## Your objective
Copy, word for word, the lines below from the one containing "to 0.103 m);" up to and including the one containing "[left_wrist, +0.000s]", with pictures left out.

## Data for analysis
"""

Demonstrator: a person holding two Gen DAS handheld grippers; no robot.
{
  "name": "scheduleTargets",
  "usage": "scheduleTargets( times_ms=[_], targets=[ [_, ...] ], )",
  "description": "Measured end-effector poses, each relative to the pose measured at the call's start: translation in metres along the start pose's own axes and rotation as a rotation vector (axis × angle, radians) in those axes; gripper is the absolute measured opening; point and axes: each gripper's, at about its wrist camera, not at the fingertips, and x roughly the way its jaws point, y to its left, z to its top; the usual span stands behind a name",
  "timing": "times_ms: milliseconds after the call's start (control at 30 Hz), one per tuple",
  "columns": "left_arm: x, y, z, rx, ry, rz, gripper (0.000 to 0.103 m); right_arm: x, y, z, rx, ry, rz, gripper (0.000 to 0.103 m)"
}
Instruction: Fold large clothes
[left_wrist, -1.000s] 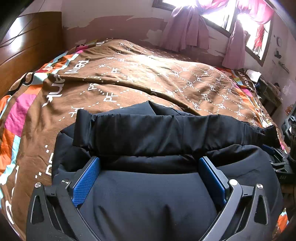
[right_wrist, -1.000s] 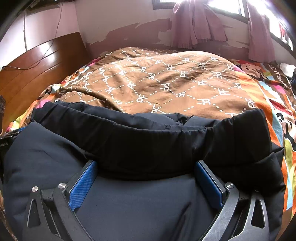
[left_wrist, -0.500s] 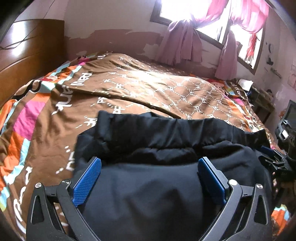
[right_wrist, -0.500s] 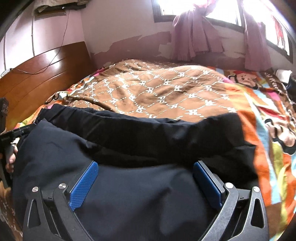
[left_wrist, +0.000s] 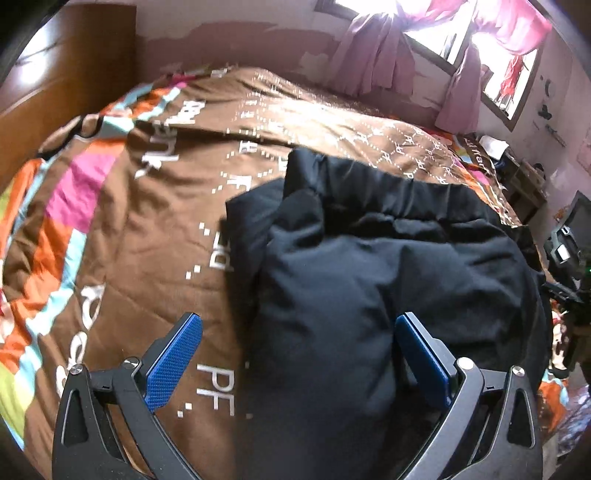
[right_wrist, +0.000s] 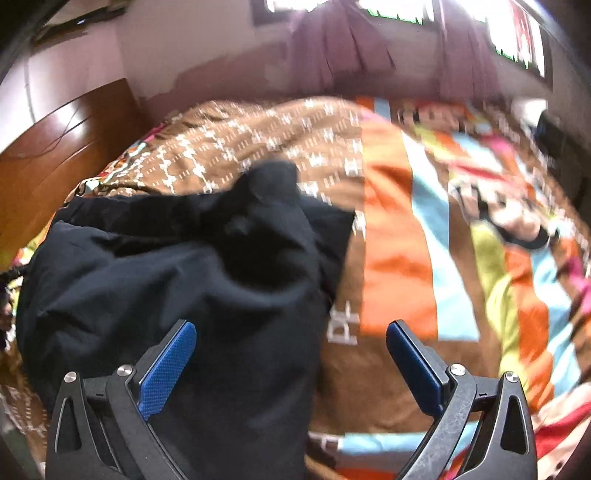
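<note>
White letters "PF": printed on the brown patterned quilted bedspread, near the left gripper's blue pads.
Same "PF": repeated, blurred, in the right wrist view.

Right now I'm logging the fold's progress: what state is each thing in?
black jacket: lying on the bed, bunched into a thick bundle, not held.
left hand-held gripper: open, astride the jacket's left edge.
right hand-held gripper: open, astride the jacket's right edge.
bedspread: spread over the bed, lightly creased.
curtains: gathered aside, window uncovered.

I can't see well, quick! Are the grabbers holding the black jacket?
Left gripper: open, holding nothing, over the black jacket.
Right gripper: open, holding nothing.
</note>
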Motion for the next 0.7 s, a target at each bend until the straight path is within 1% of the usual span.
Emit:
scheduleTargets(
  times_ms=[100,167,233,300,333,400,533,600,633,667,700],
  targets=[
    [0.005,0.003,-0.006,-0.01,0.009,-0.004,0.102,0.02,-0.008,-0.006,0.075,0.078,0.066,0.103],
    [0.013,0.004,-0.009,-0.014,0.032,-0.024,0.102,0.03,-0.011,-0.009,0.118,0.101,0.105,0.103],
    [0.019,0.011,-0.009,-0.048,0.063,-0.067,0.102,0.034,-0.014,-0.011,0.152,0.091,0.125,0.103],
    [0.025,0.023,-0.009,-0.121,0.104,-0.135,0.102,0.035,-0.015,-0.012,0.172,0.085,0.141,0.103],
    [0.026,0.027,-0.009,-0.139,0.113,-0.155,0.102,0.035,-0.016,-0.013,0.174,0.082,0.145,0.103],
    [0.027,0.031,-0.009,-0.145,0.12,-0.177,0.102,0.035,-0.017,-0.017,0.187,0.079,0.153,0.103],
    [0.024,0.03,-0.011,-0.157,0.125,-0.185,0.102,0.031,-0.012,-0.018,0.191,0.099,0.133,0.103],
    [0.022,0.029,-0.013,-0.165,0.13,-0.201,0.102,0.026,-0.006,-0.02,0.182,0.088,0.12,0.098],
    [0.021,0.028,-0.014,-0.16,0.129,-0.204,0.102,0.024,-0.004,-0.021,0.182,0.082,0.12,0.093],
    [0.019,0.026,-0.016,-0.152,0.129,-0.208,0.102,0.022,-0.001,-0.023,0.186,0.076,0.119,0.09],
    [0.017,0.024,-0.018,-0.139,0.133,-0.213,0.102,0.02,0.001,-0.025,0.192,0.073,0.122,0.084]
  ],
)
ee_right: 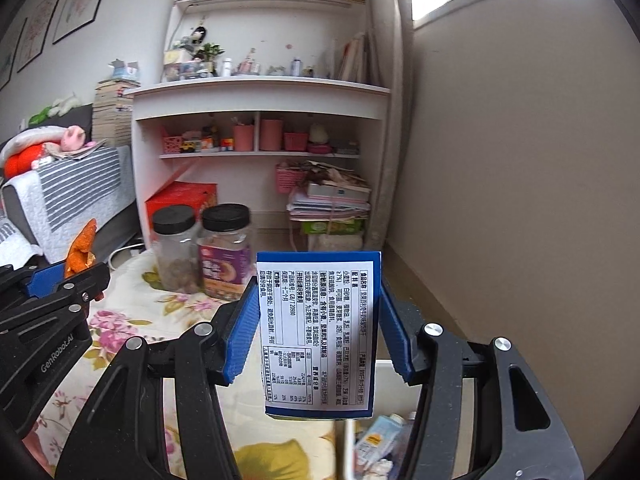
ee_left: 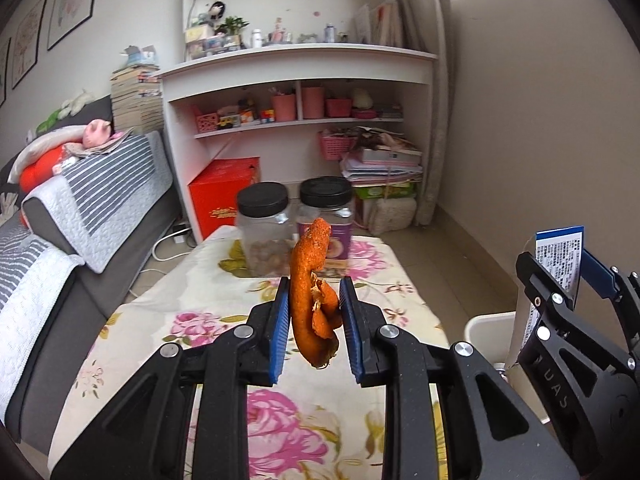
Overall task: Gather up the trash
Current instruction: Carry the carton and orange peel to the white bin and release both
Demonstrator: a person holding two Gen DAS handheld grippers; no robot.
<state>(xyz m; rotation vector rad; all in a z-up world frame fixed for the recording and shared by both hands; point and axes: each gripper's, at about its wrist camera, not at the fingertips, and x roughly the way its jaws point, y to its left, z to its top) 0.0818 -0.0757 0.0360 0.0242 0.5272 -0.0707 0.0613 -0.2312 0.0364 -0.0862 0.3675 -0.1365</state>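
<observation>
My left gripper [ee_left: 314, 300] is shut on a curled strip of orange peel [ee_left: 310, 280] and holds it above the floral tablecloth [ee_left: 192, 320]. My right gripper [ee_right: 316, 312] is shut on a blue and white food box [ee_right: 318, 332], printed label facing me, held over a white trash bin [ee_right: 384, 364]. The bin holds a small carton [ee_right: 374, 440] and other scraps. The right gripper with the box [ee_left: 558, 264] shows at the right of the left wrist view, above the bin [ee_left: 490, 328]. The left gripper with the peel [ee_right: 82, 248] shows at the left of the right wrist view.
Two black-lidded plastic jars [ee_left: 264, 228] [ee_left: 326, 220] stand at the table's far end. A grey sofa with striped covers [ee_left: 100, 200] runs along the left. A white shelf unit [ee_left: 296, 92], a red box [ee_left: 224, 194] and a paper stack [ee_left: 380, 164] stand behind. A wall [ee_left: 540, 120] is on the right.
</observation>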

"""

## Exercise response
  "columns": "left_arm: x, y, z, rx, ry, rz, gripper (0.000 to 0.103 m); right_arm: x, y, z, rx, ry, rz, gripper (0.000 to 0.103 m)"
}
Instruction: Fold large clothes
[left_wrist, -1.000s] 
[right_wrist, -1.000s] 
[left_wrist, -0.500s] 
[right_wrist, -0.500s] 
[left_wrist, +0.000s] 

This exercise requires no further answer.